Em memorando à Diretoria de Investigação e Combate ao Crime Organizado, da PF, os delegados do Grupo de Inquéritos perante o Supremo Tribunal Federal (STF), o GINQ, afirmam que 'não admitirão' interferência na apuração contra o presidente Michel Temer (PMDB) ou em qualquer outra. As afirmações do chefe da Polícia Federal soaram de forma negativa nos bastidores, colocando em risco a situação de Temer.

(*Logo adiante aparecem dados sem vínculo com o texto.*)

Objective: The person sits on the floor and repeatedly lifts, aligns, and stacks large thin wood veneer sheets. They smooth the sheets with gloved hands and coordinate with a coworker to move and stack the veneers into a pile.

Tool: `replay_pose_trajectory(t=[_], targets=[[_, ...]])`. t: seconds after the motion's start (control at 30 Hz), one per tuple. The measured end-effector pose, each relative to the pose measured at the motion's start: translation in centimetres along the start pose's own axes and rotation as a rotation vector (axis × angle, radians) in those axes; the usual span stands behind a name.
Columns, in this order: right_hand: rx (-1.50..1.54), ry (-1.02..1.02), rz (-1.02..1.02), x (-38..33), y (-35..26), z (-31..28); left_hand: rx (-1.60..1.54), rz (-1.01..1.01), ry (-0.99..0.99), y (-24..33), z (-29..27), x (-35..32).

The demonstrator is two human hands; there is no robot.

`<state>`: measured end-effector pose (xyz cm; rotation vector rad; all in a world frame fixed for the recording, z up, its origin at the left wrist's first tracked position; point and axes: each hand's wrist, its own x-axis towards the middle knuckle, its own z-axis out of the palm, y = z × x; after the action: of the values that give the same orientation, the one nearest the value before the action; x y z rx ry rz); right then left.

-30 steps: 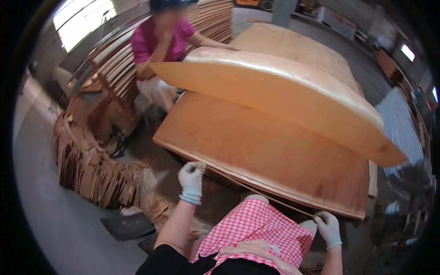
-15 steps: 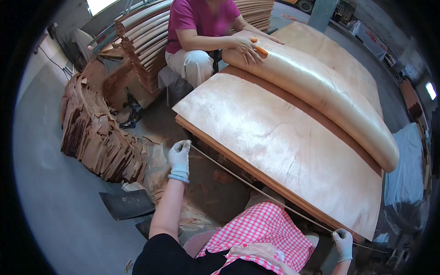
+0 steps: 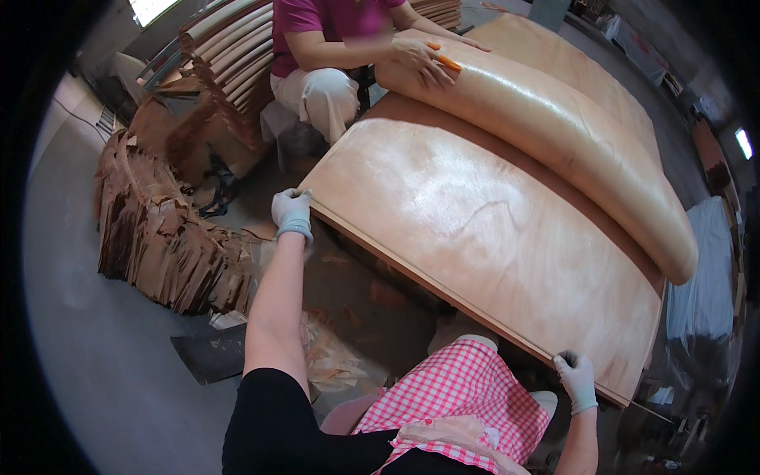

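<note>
A long thin pale strip [image 3: 443, 287], perhaps of wood, runs between my gloved hands along the near edge of a large wood veneer sheet [image 3: 467, 214]. My left hand [image 3: 292, 212] pinches it at the sheet's near left corner. Farther right along the edge, my right hand [image 3: 576, 380] has its fingers closed on the strip. A tail of the strip sticks out past the right corner. The far part of the sheet is curled over into a thick roll [image 3: 554, 131]. A co-worker's hand [image 3: 426, 63], with an orange tool [image 3: 448, 62], rests on the roll.
Stacked brown veneer pieces [image 3: 158, 237] stand on the floor at left, near a dark flat piece [image 3: 210, 354]. Scraps [image 3: 336, 356] litter the floor beside me. Behind the crouching co-worker [image 3: 324, 103] curved sheets [image 3: 237, 63] are piled. Plastic-wrapped goods [image 3: 701, 277] stand at right.
Both my hands have moved forward and up, bringing the strip from in front of the sheet to its near edge. The co-worker's hands stay on the roll. My view has shifted slightly.
</note>
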<state>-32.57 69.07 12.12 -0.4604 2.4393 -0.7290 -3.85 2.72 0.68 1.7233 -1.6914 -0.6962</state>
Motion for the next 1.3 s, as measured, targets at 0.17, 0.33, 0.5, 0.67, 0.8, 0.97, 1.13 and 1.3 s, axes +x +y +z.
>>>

"Tendo em vista que tal conduta, se confirmada, é manifestamente imprópria e pode, em tese, caracterizar infração administrativa e até mesmo penal, determino a intimação do Senhor Diretor da Polícia Federal, delegado Fernando Segovia, para que confirme as declarações que foram publicadas, preste os esclarecimentos que lhe pareçam próprios e se abstenha de novas manifestações a respeito", diz o despacho de Barroso. A fala de Segovia foi interpretada como uma mea-culpa do diretor da corporação, mas além disso não serviu para acabar com a crise iniciada com a entrevista divulgada na última sexta-feira, 9. Ele reforçou, no texto enviado a servidores da PF, que "o inquérito é conduzido pela equipe de policiais com toda autonomia e isenção".

Advogados que acompanham as investigações observam que há no episódio uma supervalorização do poder de Segovia para proteger Temer.

Fernando Segovia, que assumiu o posto em novembro do ano passado, declarou que a empresa não teria se beneficiado diretamente, porque o decreto não teria alcançado seu contrato. Em entrevista para o portal "Estadão", o diretor da Associação Nacional dos Delegados Federais (ADPF), Edvandir Paiva, avaliou que Segovia expôs uma crise de desconfiança na PF. A reunião entre os dois irá acontecer nesta próxima segunda-feira, 19 de fevereiro.

Nesta quarta, após encontro com Fernando Segovia, Paiva relatou que a "impressão" que teve ao conversar com o diretor da PF é de que ele se "arrepende de ter seguido por determinados caminhos".

Em nota, Segovia afirmou que "em momento algum disse à imprensa que o inquérito será arquivado". Para o diretor, em casos de interferência de investigações, o delegado é obrigado a relatar isso no inquérito para que sejam alcançados os "efeitos esperados pela lei". Além de intimar Segovia, o ministro pediu para o Ministério Público Federal (MPF) se manifestasse, tomando providências cabíveis sobre o caso.